Facial expression and Body language

To understand Dr. Bowman’s body language, the audience must remember he is the one that understood the monolith as an interstellar gateway. When the aliens decided he was going to be the first “next level evolution” man, they created a mental construct using images culled from his memory, making Dr. Bowman see himself growing older until being transformed into the Star-child. That is the reason why Dave’s point terrified the monolith.

Lightning and Color

The lighting of the scene is completely artificial. The entire room seems to have high contrast lightning from the aseptic floor, bringing the monolith in the front of the scene. However, an important aspect of this shot is the color: Kubrick uses green as a symbol for life and death, meanwhile white is often used for contrast, either to allow other colors to pop.

Why is this film a VFX pioneer?

Stanley Kubrick’s film is nothing if not visually stunning. The film owes its aesthetic appeal to Kubrick’s visionary directing style, but it also owes several of its most iconic scenes to a few feats of engineering.

1. Rotating Movie sets

Kubrick commissioned to build a centrifuge which was used to recreate artificial gravity. Despite the high cost, the technique was used in a few films in the years that followed such as Inception by Christopher Nolan and several music videos.

2. Motion control

Shots of spaceships are the signature of 2001: A Space Odyssey but some of the scenes we difficult to film. Kubrick imagined precise movements for a master shot and then recreated four additional shots the scene needed. In order to achieve this vision, mechanical rigs automated the camera and ships so that the shots could be repeated and different angles could be used in the edit.

3. Slit-scan photography

To achieve this technique, filmmakers focused the camera on a narrow slit behind which were colorful transparent images of microscopic photos which moved back and forth as the camera moved on a dolly.

4. Frontal projection

As a precursor of green-screen, the front projection projects an image onto a two-way mirror which reflects the image onto a screen. CGI nowadays has largely replaced this method but it is still occasionally used to speed up the workflow of the pipeline.

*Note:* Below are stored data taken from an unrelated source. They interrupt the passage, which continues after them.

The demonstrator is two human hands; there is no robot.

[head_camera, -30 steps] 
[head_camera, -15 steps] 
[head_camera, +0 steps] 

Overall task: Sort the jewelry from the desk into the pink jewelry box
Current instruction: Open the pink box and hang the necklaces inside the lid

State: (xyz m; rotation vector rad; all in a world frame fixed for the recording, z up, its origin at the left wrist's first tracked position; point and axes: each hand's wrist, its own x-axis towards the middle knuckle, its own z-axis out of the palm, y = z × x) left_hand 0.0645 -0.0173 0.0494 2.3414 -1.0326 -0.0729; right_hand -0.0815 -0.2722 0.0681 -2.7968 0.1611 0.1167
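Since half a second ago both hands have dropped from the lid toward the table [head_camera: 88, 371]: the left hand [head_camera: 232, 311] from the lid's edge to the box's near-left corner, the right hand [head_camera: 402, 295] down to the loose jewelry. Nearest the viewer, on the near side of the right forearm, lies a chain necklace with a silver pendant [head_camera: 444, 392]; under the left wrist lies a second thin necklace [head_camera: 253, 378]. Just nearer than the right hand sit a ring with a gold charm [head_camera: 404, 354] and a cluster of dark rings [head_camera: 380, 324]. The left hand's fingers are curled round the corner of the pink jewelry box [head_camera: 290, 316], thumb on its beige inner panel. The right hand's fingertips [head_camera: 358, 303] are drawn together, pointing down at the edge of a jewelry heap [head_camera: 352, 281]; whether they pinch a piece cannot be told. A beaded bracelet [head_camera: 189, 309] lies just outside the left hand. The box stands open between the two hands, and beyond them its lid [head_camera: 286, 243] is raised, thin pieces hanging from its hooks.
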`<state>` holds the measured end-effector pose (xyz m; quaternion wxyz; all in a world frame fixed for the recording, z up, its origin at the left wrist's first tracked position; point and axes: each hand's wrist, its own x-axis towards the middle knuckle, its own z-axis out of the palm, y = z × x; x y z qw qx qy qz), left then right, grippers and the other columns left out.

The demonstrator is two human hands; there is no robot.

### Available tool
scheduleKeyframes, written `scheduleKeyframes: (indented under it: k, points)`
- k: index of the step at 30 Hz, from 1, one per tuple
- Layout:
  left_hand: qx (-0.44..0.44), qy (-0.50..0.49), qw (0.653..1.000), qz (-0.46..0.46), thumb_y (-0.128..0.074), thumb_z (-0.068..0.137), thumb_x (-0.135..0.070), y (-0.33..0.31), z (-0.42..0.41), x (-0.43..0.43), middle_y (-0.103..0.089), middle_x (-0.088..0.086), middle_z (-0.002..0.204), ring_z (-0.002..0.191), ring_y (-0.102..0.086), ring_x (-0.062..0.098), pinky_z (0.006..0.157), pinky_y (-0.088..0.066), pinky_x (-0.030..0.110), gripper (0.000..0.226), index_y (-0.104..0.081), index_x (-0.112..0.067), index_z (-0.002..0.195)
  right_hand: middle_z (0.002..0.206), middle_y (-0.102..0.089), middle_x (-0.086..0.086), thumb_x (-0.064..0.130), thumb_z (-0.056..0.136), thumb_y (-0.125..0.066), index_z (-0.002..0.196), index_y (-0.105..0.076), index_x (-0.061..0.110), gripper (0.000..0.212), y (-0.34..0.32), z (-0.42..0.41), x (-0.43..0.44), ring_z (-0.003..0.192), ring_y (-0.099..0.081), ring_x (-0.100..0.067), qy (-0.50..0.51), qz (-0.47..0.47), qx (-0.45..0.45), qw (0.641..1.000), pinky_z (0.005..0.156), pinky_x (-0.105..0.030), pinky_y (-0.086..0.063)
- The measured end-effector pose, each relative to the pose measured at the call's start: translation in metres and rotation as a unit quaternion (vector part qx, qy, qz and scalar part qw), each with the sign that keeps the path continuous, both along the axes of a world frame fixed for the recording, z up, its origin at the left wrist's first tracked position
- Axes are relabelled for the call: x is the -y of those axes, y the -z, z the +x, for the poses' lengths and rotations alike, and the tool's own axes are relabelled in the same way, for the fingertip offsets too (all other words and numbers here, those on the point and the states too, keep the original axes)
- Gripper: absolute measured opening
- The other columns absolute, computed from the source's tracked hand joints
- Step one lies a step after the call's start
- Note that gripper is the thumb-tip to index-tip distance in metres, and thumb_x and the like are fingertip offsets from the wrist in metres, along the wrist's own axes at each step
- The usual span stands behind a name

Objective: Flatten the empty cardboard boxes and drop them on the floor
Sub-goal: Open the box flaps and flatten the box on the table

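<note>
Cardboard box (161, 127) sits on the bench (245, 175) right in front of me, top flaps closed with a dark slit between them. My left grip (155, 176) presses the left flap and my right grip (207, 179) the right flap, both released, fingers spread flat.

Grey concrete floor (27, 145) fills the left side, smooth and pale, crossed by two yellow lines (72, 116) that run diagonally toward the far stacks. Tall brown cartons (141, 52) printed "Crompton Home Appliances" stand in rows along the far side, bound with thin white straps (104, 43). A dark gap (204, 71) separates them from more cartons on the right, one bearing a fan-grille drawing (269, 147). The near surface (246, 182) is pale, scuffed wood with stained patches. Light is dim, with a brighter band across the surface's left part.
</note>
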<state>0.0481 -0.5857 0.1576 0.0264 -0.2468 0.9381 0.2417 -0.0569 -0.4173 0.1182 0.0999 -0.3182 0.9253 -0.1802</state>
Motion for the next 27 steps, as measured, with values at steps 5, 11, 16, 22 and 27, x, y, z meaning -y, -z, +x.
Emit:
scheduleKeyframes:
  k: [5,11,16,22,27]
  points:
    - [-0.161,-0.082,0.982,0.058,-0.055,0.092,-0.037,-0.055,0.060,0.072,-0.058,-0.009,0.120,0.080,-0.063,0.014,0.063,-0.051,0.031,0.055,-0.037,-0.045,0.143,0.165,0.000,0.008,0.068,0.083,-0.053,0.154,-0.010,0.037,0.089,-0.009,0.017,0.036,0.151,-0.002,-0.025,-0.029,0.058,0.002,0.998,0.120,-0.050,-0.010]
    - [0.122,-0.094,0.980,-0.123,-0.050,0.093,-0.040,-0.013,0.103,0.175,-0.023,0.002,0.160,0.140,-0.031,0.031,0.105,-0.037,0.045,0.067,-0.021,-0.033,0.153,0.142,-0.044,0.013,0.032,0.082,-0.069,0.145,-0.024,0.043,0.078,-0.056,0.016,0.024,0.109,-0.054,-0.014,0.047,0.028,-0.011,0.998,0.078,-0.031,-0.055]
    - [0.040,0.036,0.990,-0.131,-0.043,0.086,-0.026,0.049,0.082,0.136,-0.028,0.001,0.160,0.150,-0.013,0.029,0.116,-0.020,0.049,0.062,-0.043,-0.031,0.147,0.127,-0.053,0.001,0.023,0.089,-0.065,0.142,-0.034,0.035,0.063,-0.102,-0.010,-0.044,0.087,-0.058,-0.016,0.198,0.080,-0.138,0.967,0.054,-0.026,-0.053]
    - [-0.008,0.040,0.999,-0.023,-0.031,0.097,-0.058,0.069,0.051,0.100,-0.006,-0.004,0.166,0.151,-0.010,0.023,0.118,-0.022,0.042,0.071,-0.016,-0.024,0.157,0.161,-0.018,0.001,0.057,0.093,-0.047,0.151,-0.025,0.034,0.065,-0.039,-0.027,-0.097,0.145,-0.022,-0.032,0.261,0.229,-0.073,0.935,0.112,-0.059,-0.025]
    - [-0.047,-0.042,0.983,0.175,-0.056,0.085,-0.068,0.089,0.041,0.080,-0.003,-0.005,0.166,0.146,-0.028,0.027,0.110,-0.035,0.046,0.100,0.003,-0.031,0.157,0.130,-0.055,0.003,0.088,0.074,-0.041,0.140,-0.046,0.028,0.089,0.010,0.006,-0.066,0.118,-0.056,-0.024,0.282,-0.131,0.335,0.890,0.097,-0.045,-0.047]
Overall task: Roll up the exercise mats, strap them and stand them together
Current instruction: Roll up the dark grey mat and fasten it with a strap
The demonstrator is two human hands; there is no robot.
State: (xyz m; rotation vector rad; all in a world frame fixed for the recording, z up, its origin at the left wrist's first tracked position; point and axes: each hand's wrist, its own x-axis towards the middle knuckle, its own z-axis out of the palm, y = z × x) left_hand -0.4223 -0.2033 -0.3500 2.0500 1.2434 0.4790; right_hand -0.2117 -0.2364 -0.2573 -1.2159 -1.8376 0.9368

What is so great about  2001: A Space Odyssey?

It is important to underline that  2001: A Space Odyssey was made during the Cold War and the Vietnamese War. Kubrick has always had strong sentiments regarding the future of humanity and their need to inflict pain on each other, so in 2001: A Space Odyssey he expresses his concern and hope that humanity might rise to a higher level of spiritual consciousness. Therefore, Kubrick’s vision has always posed questions on intelligence and gives space to the audience to draw upon their own experiences with the aim of interpreting the film for themselves.

However, Kubrick’s production design stands out in spades. Displays and buttons are similar to modern design and the universal but simplistic design of HAL (the spaceship robot) has been copied several times since.

Kubrick’s attention to detail made a huge impact on the filmmakers that followed him and moreover, the techniques they invented are still used today. It’s no wonder why the movie 2001: A Space Odyssey remains such a fixture in popular culture and a gold standard of science fiction film in space, even after half a century.

Audio-visual Presentation

Book reference

Film History: An Introduction, third edition, 2010, Kristen Thompson and David Bordwell, The McGraw-Hill Companies Inc.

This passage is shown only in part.